_Task directions_
Please retype exactly, and with nothing added, the lines of the material from the one with "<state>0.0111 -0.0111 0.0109" through the final one.

_Given data_
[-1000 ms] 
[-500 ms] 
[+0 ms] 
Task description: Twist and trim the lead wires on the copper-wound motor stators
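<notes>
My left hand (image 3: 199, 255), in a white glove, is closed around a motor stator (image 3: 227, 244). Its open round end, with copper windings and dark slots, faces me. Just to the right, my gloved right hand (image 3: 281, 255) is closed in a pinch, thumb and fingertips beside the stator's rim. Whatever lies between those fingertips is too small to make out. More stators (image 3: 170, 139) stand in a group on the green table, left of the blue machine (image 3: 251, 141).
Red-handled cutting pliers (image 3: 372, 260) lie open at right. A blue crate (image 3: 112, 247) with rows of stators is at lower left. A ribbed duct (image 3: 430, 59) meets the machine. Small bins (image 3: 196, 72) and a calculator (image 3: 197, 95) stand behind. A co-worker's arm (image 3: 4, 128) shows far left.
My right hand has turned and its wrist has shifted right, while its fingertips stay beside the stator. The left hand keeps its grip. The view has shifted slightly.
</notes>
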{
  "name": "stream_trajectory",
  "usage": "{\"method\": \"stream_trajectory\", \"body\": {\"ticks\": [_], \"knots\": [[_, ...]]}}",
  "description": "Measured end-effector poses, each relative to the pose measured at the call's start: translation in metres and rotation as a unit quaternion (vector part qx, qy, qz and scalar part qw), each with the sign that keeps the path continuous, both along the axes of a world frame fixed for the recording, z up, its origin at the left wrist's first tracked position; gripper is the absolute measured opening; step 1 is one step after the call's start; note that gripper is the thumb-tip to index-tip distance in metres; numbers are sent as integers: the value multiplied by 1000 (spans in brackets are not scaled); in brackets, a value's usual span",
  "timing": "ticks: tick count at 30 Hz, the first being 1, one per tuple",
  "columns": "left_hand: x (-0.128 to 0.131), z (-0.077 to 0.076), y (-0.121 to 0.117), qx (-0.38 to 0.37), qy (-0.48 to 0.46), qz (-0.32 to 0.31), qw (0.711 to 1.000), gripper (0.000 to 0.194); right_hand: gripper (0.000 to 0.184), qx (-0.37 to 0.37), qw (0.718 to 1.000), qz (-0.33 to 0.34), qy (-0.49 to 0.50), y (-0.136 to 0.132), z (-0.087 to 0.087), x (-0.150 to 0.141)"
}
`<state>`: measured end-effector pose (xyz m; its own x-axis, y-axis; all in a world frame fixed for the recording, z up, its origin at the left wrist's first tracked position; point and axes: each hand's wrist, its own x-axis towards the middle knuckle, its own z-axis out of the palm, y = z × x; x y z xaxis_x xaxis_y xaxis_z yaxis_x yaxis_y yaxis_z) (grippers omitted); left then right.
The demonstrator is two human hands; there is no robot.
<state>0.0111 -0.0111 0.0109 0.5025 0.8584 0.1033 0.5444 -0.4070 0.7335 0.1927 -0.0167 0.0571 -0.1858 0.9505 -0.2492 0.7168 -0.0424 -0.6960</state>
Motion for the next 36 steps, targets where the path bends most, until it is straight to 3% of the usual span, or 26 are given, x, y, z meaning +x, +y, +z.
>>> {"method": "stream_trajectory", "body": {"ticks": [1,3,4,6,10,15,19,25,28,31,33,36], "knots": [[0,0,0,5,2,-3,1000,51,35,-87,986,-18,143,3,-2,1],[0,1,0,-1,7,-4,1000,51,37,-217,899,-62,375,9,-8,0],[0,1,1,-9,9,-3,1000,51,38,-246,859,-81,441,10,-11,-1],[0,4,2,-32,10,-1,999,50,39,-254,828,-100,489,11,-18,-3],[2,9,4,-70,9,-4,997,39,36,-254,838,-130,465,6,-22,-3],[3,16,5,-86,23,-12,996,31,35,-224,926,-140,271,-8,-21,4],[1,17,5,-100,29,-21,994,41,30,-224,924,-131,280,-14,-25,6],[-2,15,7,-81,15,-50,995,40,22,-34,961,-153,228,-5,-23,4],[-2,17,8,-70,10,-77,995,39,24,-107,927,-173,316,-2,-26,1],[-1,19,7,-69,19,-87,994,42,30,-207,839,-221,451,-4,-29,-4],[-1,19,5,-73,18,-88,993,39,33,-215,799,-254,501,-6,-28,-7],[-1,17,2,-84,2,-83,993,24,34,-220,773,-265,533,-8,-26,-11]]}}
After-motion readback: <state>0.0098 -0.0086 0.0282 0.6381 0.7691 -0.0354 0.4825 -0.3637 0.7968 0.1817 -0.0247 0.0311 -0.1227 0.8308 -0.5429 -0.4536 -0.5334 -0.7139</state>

_Completed exercise_
<state>0.0111 -0.0111 0.0109 0.5025 0.8584 0.1033 0.5444 -0.4070 0.7335 0.1927 -0.0167 0.0571 -0.1858 0.9505 -0.2492 0.7168 -0.0424 -0.6960</state>
Motion for the next 36 steps, targets where the path bends most, until it is straight to 3% of the usual span, or 26 are given, x, y, z meaning +x, +y, +z.
>>> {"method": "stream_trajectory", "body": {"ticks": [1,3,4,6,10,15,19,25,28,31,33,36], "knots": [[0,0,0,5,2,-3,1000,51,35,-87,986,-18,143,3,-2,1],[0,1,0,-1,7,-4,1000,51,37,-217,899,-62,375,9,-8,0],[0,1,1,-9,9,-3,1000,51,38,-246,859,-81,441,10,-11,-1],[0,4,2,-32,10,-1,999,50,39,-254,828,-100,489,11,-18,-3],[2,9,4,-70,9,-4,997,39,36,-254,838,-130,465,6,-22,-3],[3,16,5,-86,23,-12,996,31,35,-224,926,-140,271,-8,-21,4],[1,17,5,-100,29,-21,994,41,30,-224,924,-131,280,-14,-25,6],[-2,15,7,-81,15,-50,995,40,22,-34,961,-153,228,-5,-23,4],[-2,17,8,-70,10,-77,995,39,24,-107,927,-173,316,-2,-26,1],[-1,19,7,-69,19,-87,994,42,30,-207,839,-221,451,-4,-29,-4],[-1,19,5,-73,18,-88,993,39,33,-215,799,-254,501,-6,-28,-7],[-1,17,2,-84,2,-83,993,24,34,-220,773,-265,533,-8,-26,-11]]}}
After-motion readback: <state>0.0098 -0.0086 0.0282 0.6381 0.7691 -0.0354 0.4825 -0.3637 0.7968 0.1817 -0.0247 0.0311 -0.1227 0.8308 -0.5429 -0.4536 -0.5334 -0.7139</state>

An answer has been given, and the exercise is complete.